The aim of this study is to discuss the problematic nature of the third chapter of the Yoga Sutras. An early discussion of the importance of ascetic powers in the West was offered by Charles Rockwell Lanman of Harvard University in 1917 for the American Philological Association. Because the Yoga Sūtras compiled by Patañjali devote one entire chapter to siddhas (powers) in a text of only four chapters this has caused scholars to offer various reasons for this problematic aspect of the text. After critically reviewing the opinions of scholars with respect to the imbalance in the text to understand Patañjali’s decision, this essay places the text within the historical context of asceticism in India in order to grasp developments that might have shaped the compiler’s mind. The historical development of asceticism in India was also accompanied by many narratives that stressed the importance of ascetic powers and helped to shape Patañjali’s decision to make a quarter of his text about powers, even though these powers were acknowledged to be a hindrance to an aspirant’s final goal.

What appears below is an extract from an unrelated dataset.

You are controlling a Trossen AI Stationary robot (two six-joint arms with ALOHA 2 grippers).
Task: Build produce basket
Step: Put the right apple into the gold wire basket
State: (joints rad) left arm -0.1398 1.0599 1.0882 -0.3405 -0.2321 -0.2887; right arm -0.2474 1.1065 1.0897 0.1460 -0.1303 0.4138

Around the fourth century CE, the legendary Patañjali, compiler of the Yoga
Sūtras, collected elements associated with ascetic practices in order to serve
as a guidebook for others. In his attempt to bring unity to the various
pre-existing yogic traditions, Patañjali gathered together various elements
into aphoristic, cryptic, and esoteric statements (sūtras) that lent themselves
more to remembrance and oral transmission. Because the text was
incomprehensible, it invited commentaries from authorities with the intention
of rendering the text comprehensible to the uninitiated. The Yoga Sūtras
consisted of four parts with about three-quarters of the text focusing on
technique and the third part of the text concerned with powers gained by yogis
practicing the various disciplines. Hence a quarter of the text was concerned
with these various supernatural powers called in the introduction to chapter
three vibhūtis, but called siddhas in the remainder of the chapter.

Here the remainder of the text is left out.